Secondly, if you're passing everything through /index.php just consider delegating all requests there:
RewriteRule ^(users/*)$ /index.php/$1 [L,QSA]
That rule uses a third technique: instead of passing the path information via a query string parameter, pass it via the extra path info. That can be accessed via $_SERVER['PATH_INFO'].
That being said, lots of rules isn't necessarily bad. At least it's explicit about all your actions. The thing you have to watch out for is creating a maintenance nightmare however.
# Initial step
RewriteCond %{QUERY_STRING} !(?:^|&)p=
RewriteRule ^([^/]+)/(.+) /$2?p=$1 [QSA]
# Subsequent steps
RewriteCond %{QUERY_STRING} ((?:[^&]*&)*?)p=([^&]*)(.*)
RewriteRule ^([^/]+)/(.+) /$2?%1p=%2.$1%3
# Last step with page number
RewriteRule ^(\d+)/?$ /index.php?page=$1 [QSA,L]
# Last step without page number
RewriteCond %{QUERY_STRING} (?:((?:[^&]*&)*?)p=([^&]*))?(.*)
RewriteRule ^([^/]+)/?$ /index.php?%1p=%2.$1%3 [L]
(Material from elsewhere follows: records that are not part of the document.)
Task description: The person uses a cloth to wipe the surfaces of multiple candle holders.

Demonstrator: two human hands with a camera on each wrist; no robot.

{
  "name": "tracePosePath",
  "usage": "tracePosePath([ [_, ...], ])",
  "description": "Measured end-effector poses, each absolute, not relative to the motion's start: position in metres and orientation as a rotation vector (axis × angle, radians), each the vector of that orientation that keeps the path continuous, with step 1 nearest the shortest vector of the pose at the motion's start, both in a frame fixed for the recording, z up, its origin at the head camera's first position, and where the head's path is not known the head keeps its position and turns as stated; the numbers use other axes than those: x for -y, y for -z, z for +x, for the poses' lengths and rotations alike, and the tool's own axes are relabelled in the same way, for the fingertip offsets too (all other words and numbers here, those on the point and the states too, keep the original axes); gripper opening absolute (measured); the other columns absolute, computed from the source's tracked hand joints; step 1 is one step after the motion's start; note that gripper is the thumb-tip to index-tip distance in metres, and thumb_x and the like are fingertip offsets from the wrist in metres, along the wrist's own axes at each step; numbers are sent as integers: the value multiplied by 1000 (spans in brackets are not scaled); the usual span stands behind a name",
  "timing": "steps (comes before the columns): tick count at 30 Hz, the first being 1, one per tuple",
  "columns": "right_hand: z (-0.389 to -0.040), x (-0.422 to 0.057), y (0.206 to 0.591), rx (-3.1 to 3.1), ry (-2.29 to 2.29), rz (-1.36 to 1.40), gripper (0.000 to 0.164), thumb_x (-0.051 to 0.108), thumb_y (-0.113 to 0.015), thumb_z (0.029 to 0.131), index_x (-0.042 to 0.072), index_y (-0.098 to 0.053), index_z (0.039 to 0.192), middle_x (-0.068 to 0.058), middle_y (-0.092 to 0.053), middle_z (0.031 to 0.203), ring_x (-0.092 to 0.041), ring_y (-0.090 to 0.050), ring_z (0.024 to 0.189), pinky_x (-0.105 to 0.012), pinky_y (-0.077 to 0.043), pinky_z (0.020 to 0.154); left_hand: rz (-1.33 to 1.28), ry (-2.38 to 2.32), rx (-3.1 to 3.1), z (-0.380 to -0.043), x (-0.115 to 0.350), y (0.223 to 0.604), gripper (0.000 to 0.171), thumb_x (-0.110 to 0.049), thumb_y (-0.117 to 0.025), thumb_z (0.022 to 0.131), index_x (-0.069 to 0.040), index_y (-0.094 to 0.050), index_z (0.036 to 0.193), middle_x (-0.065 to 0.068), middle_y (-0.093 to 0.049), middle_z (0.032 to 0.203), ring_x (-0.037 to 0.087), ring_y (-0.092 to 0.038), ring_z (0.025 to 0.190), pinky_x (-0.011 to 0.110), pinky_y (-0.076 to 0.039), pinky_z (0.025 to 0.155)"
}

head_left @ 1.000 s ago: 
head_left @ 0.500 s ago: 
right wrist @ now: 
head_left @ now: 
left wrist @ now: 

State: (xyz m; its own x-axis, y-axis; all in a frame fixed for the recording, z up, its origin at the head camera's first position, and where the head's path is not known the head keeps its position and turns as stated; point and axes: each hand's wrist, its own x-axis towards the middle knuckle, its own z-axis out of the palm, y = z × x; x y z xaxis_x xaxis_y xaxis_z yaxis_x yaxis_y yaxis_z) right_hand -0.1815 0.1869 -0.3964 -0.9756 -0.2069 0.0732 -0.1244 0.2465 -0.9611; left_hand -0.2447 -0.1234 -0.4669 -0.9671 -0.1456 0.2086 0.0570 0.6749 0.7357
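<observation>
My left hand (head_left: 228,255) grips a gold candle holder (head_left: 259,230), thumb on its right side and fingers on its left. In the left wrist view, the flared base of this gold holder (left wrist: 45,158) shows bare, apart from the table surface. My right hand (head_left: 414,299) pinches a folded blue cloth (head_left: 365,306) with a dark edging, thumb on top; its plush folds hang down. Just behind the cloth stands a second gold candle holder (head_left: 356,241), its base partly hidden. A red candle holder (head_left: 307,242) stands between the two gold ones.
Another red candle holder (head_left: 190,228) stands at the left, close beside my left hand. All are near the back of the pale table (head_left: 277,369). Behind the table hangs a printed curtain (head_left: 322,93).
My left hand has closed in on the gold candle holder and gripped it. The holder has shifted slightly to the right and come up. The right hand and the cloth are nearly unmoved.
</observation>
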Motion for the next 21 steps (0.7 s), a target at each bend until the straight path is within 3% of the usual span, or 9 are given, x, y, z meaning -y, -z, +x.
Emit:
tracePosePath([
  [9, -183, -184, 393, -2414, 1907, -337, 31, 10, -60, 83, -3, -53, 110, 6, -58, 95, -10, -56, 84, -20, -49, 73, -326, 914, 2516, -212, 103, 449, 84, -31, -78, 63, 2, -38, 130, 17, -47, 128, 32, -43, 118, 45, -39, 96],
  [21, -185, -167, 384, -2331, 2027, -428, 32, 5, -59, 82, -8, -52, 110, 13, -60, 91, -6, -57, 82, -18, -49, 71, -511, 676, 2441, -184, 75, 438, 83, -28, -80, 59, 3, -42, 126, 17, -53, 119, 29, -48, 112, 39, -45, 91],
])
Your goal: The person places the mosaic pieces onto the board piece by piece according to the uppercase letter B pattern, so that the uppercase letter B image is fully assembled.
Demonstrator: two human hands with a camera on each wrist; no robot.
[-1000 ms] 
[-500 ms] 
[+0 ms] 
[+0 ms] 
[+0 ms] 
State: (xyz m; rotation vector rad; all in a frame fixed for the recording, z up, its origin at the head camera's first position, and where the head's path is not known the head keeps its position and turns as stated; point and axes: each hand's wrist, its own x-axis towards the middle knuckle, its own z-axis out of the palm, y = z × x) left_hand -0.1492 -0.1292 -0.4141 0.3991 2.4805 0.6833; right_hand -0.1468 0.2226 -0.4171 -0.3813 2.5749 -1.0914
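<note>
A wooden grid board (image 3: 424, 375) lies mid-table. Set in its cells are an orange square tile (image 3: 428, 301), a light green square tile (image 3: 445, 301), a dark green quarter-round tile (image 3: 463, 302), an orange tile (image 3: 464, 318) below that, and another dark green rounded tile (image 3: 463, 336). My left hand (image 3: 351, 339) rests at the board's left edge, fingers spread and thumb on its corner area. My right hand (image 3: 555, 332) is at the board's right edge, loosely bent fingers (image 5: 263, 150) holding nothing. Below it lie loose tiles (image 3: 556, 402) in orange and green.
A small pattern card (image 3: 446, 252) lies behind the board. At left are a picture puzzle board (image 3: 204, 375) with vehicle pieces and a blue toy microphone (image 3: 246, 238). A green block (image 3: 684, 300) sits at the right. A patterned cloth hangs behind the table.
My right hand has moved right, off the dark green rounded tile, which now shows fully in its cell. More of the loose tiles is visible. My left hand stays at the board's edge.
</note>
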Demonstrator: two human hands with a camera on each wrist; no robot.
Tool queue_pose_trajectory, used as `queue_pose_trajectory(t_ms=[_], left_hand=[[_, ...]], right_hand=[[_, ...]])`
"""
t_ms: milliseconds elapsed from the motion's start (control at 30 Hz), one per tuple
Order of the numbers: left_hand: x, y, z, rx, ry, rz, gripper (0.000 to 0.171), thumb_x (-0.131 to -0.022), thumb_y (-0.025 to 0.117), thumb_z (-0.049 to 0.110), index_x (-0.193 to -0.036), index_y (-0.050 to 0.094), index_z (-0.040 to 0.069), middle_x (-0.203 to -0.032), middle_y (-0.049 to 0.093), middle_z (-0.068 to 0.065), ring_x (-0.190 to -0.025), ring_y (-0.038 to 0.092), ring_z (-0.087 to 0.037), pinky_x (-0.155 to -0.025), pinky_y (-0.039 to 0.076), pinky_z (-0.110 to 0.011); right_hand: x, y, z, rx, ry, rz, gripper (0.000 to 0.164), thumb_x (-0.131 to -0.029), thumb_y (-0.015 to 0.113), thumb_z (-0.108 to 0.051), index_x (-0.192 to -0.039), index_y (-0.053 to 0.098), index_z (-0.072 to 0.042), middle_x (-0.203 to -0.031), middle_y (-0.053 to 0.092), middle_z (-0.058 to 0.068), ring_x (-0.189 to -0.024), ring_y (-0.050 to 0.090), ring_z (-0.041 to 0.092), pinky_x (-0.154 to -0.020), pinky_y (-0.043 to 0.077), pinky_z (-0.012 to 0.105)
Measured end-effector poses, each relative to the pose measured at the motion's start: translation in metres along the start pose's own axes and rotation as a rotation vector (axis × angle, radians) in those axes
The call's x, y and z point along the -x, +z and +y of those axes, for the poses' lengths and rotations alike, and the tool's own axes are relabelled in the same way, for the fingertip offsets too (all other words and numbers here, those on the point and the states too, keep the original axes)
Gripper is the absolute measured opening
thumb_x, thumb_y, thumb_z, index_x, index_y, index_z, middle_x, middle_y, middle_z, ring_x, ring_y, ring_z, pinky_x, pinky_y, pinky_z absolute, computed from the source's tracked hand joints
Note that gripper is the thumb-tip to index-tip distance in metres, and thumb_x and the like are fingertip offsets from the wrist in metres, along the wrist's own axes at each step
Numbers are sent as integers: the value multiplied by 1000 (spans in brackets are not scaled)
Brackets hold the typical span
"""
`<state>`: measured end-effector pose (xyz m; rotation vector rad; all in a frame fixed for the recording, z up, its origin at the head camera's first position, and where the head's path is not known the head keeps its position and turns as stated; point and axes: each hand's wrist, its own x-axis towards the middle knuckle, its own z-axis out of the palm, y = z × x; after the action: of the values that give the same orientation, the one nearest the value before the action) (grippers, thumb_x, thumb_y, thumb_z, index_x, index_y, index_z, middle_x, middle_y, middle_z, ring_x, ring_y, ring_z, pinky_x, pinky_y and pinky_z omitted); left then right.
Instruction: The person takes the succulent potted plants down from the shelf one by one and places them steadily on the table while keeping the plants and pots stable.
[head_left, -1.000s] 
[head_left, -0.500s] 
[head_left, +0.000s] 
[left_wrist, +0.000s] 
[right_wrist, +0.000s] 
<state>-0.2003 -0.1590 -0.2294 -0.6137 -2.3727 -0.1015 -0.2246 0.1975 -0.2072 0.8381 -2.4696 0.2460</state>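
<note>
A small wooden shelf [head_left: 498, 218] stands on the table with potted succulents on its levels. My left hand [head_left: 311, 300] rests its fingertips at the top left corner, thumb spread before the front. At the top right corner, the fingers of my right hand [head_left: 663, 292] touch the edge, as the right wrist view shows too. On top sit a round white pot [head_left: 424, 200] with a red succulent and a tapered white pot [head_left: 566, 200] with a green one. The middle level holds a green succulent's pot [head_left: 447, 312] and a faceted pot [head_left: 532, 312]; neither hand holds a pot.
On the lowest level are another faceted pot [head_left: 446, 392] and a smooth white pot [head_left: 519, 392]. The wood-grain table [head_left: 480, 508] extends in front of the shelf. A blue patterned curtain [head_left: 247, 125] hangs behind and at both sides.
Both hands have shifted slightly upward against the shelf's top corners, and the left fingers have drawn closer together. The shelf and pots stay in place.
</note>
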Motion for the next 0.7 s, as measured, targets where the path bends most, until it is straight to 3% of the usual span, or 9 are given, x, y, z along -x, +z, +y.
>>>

This would rewrite the URL in several steps:
http://www.domain.com/users/online/friends/22/
http://www.domain.com/online/friends/22/?p=users
http://www.domain.com/friends/22/?p=users.online
http://www.domain.com/22/?p=users.online.friends
http://www.domain.com/index.php?p=users.online.friends&page=22
An easier method would be the following, but would require you to change your scripts:
RewriteRule ^(.*?)(?:/(\d+))?/?$ /index.php?p=$1&page=$2 [QSA,L]
It would do everything in one step, with a little difference:
http://www.domain.com/users/online/friends/22/
http://www.domain.com/index.php?p=users/online/friends&page=22
Adding the s=8 query argument would require more work:
Creating a text-file with the menu numbers for each page.
Adding a RewriteMap directive.
Changing the second-last rule to use the same RewriteCond as the last rule has.
Adding &s=%{menumap:%2|0} to the last two rules.